Sebagian rakyat Jakarta tentu saja menyesal telah memercayakan suara mereka ke wakil-wakil yang ternyata hanya pertontontonkan demokrasi seolah-olah. Wakil-wakil rakyat pilihan mereka itu nyaris sukses bersiasat sedemikian rupa sehingga hampir tanpa hambatan melenggangkan nafsu ke kursi kekuasaan. Karenanya, kita harus angkat topi kepada putusan baru MK tersebut. Kota metropolitan Jakarta pun ”batal” menjadi metropolutan demokrasi.
Dua belas partai pendukung Ridwan Kamil dan Suswono terbilang sangat pragmatis sambil membawa semangat ”yang penting bisa berkuasa”. Lalu, nantinya siapa mengontrol siapa? Masa mungkin jeruk makan jeruk? Yang ada hanyalah saling melindungi antara sesama anggota dewan. Mereka pun akan menjadi tameng hidup bagi eksekutif. Atau, Ridwan akan menjadi sanderaan bersama karena partai-partai itu merasa berjasa telah mengantarnya ke singgasana. Lalu bagaimana dengan nasib rakyat? Ya, gigit jari sampai buntung.
Jika tidak ada putusan baru MK tersebut, pemilihan gubernur di Jakarta akan menjadi Pilgub yang terlepas dari rakyat atau kehilangan roh rakyat sebagai pemegang kekuasaan.
Pilgub Jakarta pun hanya akan menjadi Pilgub basa-basi yang memperalat rakyat untuk mendapatkan kekuasaan dengan sponsor utama ke-12 partai tersebut di bawah daulat sang master mind.
Terus terang, putusan MK tersebut heroik. Sebelumnya, anak kecil pun sudah tahu siapa Gubernur Jakarta periode 2024-2029 nanti. Sudah pasti Ridwan Kamil – Suswono. Tinggal menunggu waktu pelantikan. Bahkan, tidak perlu menghabiskan waktu, energi, dana untuk berkampanye.
Sekali Lagi MK
Langkah MK patut disyukuri, bukan oleh PDIP atau Anies Baswedan, tapi oleh rakyat pemilik kekuasaan. Semesta yang tidak pernah ingkar terhadap rakyat itu, tampil melalui MK. Jika MK masih seperti yang dulu, maka Jakarta ”sukses besar” memberikan pembelajaran politik dan demokrasi yang buruk. Lihatlah! Dengan kemampuan bermain strategi dan siasat, para politisi tanpa malu-malu bersembunyi di balik aturan legal formal.

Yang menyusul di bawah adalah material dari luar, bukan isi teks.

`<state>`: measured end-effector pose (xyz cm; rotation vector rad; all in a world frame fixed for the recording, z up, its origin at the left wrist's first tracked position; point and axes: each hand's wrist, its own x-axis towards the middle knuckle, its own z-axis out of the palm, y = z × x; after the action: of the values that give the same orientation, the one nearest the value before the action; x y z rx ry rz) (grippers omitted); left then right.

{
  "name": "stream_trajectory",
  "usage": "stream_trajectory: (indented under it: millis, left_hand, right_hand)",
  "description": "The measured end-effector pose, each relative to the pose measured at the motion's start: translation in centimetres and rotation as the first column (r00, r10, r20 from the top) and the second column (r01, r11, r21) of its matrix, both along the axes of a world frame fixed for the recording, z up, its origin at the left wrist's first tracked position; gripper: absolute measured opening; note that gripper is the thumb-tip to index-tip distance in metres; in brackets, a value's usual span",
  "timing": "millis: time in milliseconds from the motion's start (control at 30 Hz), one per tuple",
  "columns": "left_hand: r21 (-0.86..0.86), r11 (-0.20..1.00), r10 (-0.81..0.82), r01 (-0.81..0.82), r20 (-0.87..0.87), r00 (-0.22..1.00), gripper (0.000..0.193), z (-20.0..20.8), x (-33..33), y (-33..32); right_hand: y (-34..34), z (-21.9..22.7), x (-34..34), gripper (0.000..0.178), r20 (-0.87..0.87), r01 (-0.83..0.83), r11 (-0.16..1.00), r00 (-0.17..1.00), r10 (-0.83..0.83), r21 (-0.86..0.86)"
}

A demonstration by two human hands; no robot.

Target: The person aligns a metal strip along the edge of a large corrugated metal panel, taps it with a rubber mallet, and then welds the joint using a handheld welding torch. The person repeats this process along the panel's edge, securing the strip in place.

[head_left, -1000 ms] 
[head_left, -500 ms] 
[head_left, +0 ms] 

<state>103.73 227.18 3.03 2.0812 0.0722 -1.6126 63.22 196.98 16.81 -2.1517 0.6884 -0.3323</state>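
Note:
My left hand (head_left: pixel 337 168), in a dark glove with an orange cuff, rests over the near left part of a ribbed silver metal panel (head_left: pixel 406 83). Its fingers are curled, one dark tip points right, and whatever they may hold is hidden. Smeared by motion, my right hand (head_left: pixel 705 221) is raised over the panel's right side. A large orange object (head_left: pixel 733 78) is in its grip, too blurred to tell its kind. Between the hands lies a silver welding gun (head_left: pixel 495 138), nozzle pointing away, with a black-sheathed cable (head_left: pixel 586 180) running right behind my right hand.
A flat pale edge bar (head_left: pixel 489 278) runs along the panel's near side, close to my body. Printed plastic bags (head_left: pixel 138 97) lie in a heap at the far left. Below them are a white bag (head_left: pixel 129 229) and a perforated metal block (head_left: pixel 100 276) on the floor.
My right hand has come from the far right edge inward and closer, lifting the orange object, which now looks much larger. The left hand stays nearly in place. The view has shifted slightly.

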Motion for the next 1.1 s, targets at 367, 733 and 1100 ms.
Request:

(Calon) kenyataan yang hampir terbentang (terutama) di Jakarta dan di daerah-daerah lain menjadi pertanda amat vulgar bahwa telah terjadi kemerosotan demokrasi di negeri ini. Demokrasi nyaris kehilangan roh utamanya, yakni napas dan darah rakyat. Rakyat hanya diangkat-angkat hingga ke langit biru dengan adagium sakti vox populi vox Dei, namun kemudian dicampakkan ke comberan.
Bayangkan! Semua partai di Jakarta tidak memiliki nyali sedikit pun untuk mengatakan ”Tidak” kepada master mind di balik permainan kelas coro karena mereka pun tersandera oleh kepentingan atau borok yang bisa menghancurkan mereka apabila dibuka ke publik. Viva, Mahkamah Konstitusi!